Competing Risks Analysis
4.2
Among patients treated with “watch and wait” management, a competing risks analysis was performed with respect to the two component outcomes that defined progression‐free survival; “Treatment or follicular lymphoma related death” and “death from unrelated cause before progression.” The cumulative incidence functions are presented including the number of patients at risk at 20 month intervals and tick marks indicating the timing of censoring. Pointwise 95% confidence intervals for the cumulative incidence of treatment or follicular lymphoma related death are also given.
As before, digitization of the curves was performed by using WebPlotDigitizer [22], identifying 84 and 12 distinct increment points for the two curves, along with 78 tick marks.
Figure 3 presents the original digitized and the reconstructed estimates of the cumulative incidence functions.
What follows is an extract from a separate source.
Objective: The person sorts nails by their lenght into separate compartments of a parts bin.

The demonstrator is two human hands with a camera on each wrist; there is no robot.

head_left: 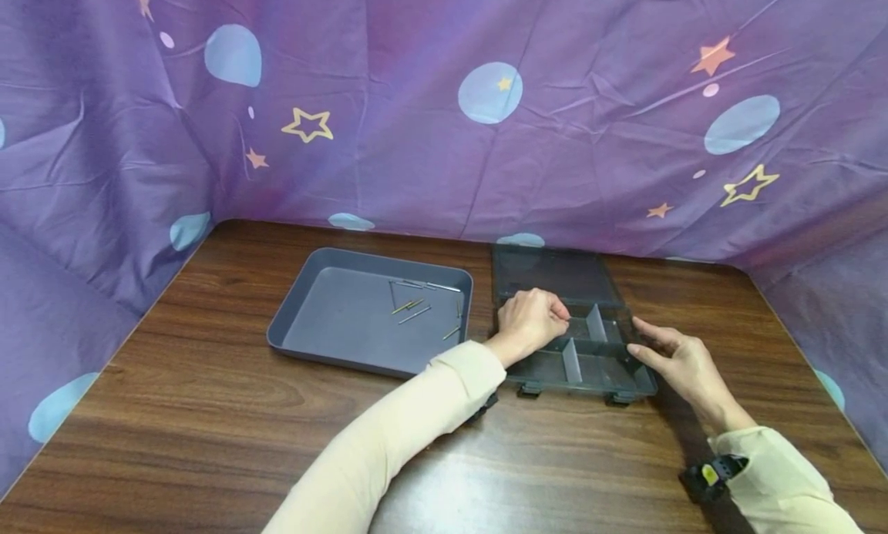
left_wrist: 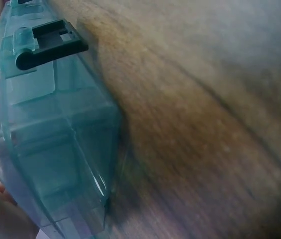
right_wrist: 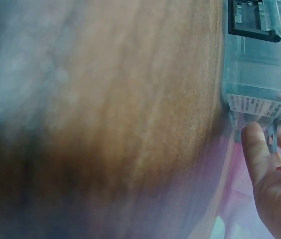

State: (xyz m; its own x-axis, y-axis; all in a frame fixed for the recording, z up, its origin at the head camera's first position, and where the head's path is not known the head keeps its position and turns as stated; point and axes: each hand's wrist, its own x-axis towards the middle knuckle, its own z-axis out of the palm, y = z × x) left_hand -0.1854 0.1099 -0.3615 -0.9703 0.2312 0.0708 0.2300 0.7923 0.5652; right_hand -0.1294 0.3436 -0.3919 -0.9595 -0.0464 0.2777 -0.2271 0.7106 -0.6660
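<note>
A see-through dark green compartment box (head_left: 608, 371) stands on the table with its lid (head_left: 555, 276) raised at the back. My left hand (head_left: 529, 322) is over its left compartments, fingers bent; whether anything small is between the fingertips is hidden. At the box's right end, my right hand (head_left: 687, 368) touches the wall with nearly straight fingers; in the right wrist view a fingertip (right_wrist: 252, 132) is against the end beside a barcode label (right_wrist: 256, 105). Left of the box, a grey tray (head_left: 298, 341) holds several thin silver and gold-coloured metal rods (head_left: 414, 314).
Pale dividers (head_left: 572, 361) split the box inside. Two dark latches (head_left: 529, 391) hang open along its front edge. The wooden table (head_left: 208, 411) runs back to a purple patterned cloth (head_left: 402, 133), which also hangs at both sides.
</note>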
The reconstructions both with and without the information on censoring times give good agreement with the digitized cumulative incidence curve for ‘Treatment or follicular lymphoma related death’. Both reconstructions have some level of disagreement for the cumulative incidence of death from other causes before progression. This is likely to be due to quality of the digitization—the original curve is dashed making identification of step points more difficult.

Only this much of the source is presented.